Notion understands the importance of using its own product – in fact, its employees are among the largest users of energy. Sachs explained that teams have dynamic sandboxes that generate training and evaluation data, as well as a “really active” thumbs up-thumbs down user feedback loop. Users aren’t shy about saying what they think should be improved or what features they’d like to see. Sachs emphasized that when a user thumbs away an interaction, they are expressly consenting to that interaction being analyzed by a human commentator in the most de-anonymizing way possible. “As a company, we use our own tool all day, every day, so we get really quick feedback,” Sachs said. “We’re actually testing our own product.” That said, they make their own product, Sachs noted, so they understand they may be wearing safety glasses when it comes to quality and functionality. To offset this, Notion has relied on “very AI-savvy” design partners who are given early access to modern capabilities and provide significant feedback. Sachs emphasized that this is just as significant as internal prototyping. “Our goal is to experiment in the open. I think you can get much richer feedback,” Sachs said. “Because, ultimately, if we look at how Notion uses Notion, we’re not really providing the best experience for our customers.” Equally significant, continuous internal testing allows teams to assess progress and ensure models don’t regress (when accuracy and performance deteriorate over time). “Everything you do stays true,” Sachs explained. “You know your delay is within limits.”

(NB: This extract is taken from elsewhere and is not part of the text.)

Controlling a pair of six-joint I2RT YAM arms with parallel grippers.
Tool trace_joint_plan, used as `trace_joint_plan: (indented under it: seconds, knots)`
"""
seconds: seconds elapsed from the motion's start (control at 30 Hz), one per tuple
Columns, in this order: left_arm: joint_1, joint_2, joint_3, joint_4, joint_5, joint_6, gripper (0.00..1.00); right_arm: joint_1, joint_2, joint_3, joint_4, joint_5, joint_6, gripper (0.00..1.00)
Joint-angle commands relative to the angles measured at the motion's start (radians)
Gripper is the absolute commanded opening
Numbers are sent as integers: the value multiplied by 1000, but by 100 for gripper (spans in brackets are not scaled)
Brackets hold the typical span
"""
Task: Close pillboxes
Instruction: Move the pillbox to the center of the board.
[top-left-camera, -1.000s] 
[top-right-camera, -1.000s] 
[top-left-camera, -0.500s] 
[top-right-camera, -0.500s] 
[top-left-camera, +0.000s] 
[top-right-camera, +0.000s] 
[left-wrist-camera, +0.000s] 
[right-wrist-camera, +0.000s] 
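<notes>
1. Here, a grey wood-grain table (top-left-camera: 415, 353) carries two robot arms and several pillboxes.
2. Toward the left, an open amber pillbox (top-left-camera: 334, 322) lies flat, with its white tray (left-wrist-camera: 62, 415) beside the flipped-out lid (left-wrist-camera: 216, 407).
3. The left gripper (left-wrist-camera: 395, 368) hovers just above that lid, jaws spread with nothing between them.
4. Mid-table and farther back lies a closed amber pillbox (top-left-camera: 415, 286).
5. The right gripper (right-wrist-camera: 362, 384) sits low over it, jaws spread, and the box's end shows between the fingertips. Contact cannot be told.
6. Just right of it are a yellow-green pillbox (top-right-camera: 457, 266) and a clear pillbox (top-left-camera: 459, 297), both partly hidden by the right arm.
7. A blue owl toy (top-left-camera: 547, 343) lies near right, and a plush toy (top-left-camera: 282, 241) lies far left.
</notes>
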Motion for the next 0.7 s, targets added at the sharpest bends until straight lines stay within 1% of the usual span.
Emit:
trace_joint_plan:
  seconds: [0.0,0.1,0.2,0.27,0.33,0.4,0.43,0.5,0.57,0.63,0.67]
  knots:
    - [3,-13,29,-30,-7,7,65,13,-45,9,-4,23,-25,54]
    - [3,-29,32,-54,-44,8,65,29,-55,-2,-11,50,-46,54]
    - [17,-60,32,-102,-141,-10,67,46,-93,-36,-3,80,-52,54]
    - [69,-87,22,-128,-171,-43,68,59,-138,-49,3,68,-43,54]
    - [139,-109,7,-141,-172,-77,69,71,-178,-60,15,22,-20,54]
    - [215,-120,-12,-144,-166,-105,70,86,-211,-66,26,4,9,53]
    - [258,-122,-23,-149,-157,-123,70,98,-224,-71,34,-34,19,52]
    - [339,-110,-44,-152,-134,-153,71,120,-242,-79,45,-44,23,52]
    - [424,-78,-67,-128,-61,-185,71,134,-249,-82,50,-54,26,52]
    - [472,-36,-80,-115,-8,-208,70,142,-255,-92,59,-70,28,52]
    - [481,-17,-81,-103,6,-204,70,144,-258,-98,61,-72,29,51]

Many companies make the mistake of focusing too intensely on retroactive Evan; this makes it tough for them to understand how and where they are improving, Sachs noted. The concept sees evaluations as a “litmus test” of forward-looking development and progress, and evaluations that test observability and regression. “I think a big mistake that a lot of companies make is conflating the two,” Sachs said. “We use them for both purposes; we think about them really differently.”

Lessons from Notion’s journey

For enterprises, Notion can serve as a blueprint for responsibly and dynamically operationalizing agent-based AI in a connected, empowered enterprise workspace. Sach’s tips for other tech leaders:

  • Don’t be afraid to rebuild when your core capabilities change; Notion has completely redesigned its architecture to accommodate reasoning-based models.

  • Treat latency as contextual: Optimize by operate case, not universally.

  • Base all results on reliable, curated enterprise data to ensure accuracy and confidence. She advised: “Be willing to make difficult decisions. Be willing to sit at the top, so to speak, of what you are developing to build the best product you can for your customers.”